Your instructions :: Keep to one stretch of the data below, the lines from the one with "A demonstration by" up to and including the one with "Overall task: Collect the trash", and return that stretch exactly.

Material for this task ::
________________________

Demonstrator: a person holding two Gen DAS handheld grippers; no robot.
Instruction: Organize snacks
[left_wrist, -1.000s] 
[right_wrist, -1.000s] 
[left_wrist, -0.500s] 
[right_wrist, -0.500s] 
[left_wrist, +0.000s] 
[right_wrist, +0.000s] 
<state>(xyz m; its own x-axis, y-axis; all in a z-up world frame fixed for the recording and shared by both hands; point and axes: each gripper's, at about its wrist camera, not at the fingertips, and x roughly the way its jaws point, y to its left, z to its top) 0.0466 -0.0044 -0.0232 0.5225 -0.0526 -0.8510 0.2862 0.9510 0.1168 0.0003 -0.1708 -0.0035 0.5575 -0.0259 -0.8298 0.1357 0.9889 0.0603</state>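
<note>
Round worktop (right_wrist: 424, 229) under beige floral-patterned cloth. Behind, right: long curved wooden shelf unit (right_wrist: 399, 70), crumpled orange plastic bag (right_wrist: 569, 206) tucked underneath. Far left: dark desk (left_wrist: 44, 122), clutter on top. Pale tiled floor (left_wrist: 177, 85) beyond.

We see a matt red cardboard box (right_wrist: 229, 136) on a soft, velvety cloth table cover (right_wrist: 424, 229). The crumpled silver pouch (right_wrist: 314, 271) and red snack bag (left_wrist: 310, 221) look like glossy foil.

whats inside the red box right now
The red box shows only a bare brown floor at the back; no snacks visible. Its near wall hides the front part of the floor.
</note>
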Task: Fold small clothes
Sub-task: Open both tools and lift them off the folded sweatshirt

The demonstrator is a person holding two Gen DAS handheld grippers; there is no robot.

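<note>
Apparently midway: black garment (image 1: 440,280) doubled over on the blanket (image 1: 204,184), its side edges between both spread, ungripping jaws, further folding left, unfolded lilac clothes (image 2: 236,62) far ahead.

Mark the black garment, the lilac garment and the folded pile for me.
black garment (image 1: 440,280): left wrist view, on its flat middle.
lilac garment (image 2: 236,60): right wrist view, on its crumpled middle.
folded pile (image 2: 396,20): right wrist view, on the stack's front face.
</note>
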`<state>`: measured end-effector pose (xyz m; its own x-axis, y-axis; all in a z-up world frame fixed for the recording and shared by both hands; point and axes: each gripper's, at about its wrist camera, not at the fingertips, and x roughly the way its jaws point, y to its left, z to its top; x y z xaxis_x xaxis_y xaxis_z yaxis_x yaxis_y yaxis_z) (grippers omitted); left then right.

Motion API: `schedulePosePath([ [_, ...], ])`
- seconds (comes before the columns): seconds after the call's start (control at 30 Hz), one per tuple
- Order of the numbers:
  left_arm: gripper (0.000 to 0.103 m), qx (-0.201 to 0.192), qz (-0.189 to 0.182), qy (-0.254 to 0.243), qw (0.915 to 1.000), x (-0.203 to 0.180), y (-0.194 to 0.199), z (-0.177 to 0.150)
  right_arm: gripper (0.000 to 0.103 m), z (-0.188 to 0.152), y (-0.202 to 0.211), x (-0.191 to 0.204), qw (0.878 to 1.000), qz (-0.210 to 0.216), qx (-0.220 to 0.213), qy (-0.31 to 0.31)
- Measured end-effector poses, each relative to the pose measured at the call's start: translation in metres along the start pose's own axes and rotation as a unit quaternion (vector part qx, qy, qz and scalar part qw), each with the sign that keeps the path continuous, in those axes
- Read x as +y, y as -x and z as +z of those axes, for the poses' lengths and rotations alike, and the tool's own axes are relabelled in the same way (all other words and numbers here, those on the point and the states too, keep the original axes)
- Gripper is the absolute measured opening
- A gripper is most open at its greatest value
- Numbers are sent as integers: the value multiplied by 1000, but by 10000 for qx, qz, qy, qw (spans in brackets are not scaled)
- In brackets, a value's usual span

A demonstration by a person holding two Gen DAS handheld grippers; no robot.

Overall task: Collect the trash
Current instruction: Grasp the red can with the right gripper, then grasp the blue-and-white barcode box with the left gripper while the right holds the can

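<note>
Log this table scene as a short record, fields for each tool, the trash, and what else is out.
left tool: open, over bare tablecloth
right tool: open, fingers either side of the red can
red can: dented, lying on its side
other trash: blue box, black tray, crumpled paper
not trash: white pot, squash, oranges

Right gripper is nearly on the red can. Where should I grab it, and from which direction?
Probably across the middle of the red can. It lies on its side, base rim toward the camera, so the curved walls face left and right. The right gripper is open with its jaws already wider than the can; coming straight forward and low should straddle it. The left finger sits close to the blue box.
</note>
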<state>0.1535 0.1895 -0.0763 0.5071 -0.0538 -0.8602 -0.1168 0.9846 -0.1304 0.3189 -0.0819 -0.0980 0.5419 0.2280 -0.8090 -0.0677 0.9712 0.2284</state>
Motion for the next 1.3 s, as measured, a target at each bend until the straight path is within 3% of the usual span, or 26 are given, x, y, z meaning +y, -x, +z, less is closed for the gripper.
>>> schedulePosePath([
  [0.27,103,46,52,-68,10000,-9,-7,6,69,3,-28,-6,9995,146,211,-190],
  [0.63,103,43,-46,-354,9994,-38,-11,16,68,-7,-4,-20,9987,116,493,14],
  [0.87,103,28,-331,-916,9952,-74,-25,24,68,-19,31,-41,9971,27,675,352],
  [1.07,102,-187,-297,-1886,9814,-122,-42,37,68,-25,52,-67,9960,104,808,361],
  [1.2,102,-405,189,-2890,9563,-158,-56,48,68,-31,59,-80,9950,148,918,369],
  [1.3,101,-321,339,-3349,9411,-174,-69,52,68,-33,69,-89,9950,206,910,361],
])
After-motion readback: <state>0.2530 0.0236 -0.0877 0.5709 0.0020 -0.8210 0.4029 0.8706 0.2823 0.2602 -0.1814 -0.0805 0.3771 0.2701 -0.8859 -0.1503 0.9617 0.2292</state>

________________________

Answer box ::
A demonstration by a person holding two Gen DAS handheld grippers; no robot.

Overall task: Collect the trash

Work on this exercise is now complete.